Di situlah ilmu mukasyafah menempatkan diri mencontohkan perihal tersebut, bahkan Allah telah memerintah hamba-Nya untuk beri'tibar dengan firman-Nya : "Beri'tibarlah hai orang-orang yang mempunyai pandangan." (Q.S. Al-Hasyr : 59/2).

Manusia hanya mampu beri'tibar dengan mengutip dalil-dalil naqliyah saja, baik dari Al-Qur'an maupun Al-Hadits tanpa mampu bertanya bagaimana atau berusaha minta penjelasan lagi kepada siapapun secara aqliyah. 

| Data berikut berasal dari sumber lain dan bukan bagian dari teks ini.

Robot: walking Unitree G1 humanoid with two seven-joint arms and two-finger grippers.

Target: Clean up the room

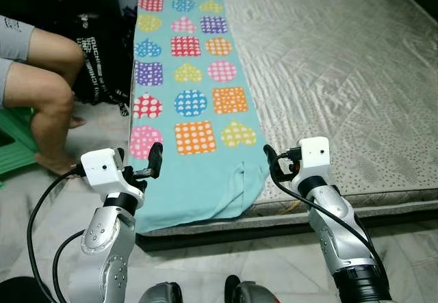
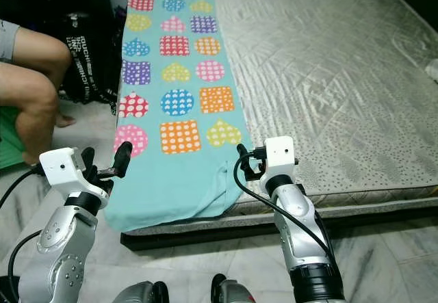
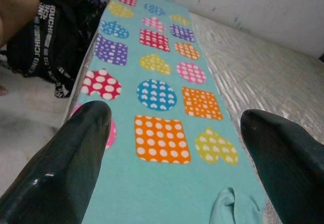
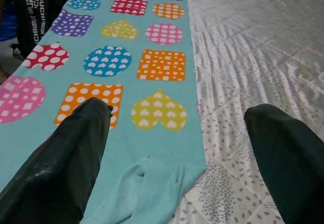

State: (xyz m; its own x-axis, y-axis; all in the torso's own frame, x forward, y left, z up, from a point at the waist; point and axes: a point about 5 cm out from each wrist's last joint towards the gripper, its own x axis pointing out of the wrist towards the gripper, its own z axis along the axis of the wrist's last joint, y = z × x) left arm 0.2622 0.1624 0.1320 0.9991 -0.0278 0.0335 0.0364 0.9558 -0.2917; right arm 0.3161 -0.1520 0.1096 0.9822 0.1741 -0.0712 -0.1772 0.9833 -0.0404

Ketika seorang hamba membaca isyarah dari Allah tentang hal yang ghaib tersebut melalui tamsil, maka mereka hanya mampu menampilkan tamsil itu dengan apa adanya, Allah dalam hal ini hanya memberikan tamsil kepada hamba-Nya, agar mereka dapat memahami dan membayangkan terhadap sesuatu yang di tamsilkan itu sekedarnya saja sesuai kesanggupan imajinasinya yang terbatas.
 

Namun dalam kaitan ilmu mukasyafah ini yang terpenting adalah : "Dengan melaksanakan mujahadah dan riyadhah melalui seluruh "amalan lahir", seperti shalat, puasa, zakat dan lain sebagainya, bagaimana dengan itu seorang hamba berhasil mendapatkan futuh atau terbukanya matahati sehingga dapat mengetahui sesuatu yang semestinya samar bagi orang lain, dengan pengetahuan itu hatinya menjadi semakin bertaqwa kepada Tuhannya, itulah yang disebut "amalan batin". 

Adapun amalan batin yang derajatnya paling tinggi adalah ma'rifatullah atau mengenal Allah,  jadi ilmu mukasyafah itu bukan ilmu yang di dapat dari membaca tulisan atau mendengar ucapan, tetapi di hasilkan dari buah mujahadah dan riyadhah di jalan Allah.

Oleh karena ilmu mukasyafah adalah buah ilmu dan amal, maka cara mendapatkannya hanya dengan jalan beribadah kepada Allah, itulah yang di maksud dengan firman Allah yang artinya : "Dan orang-orang yang berjihad untuk (mencari keridhaan) Kami, benar-benar akan Kami tunjukkan Kepada mereka jalan-jalan Kami." (Q.S. Al-Ankabut (29)69). 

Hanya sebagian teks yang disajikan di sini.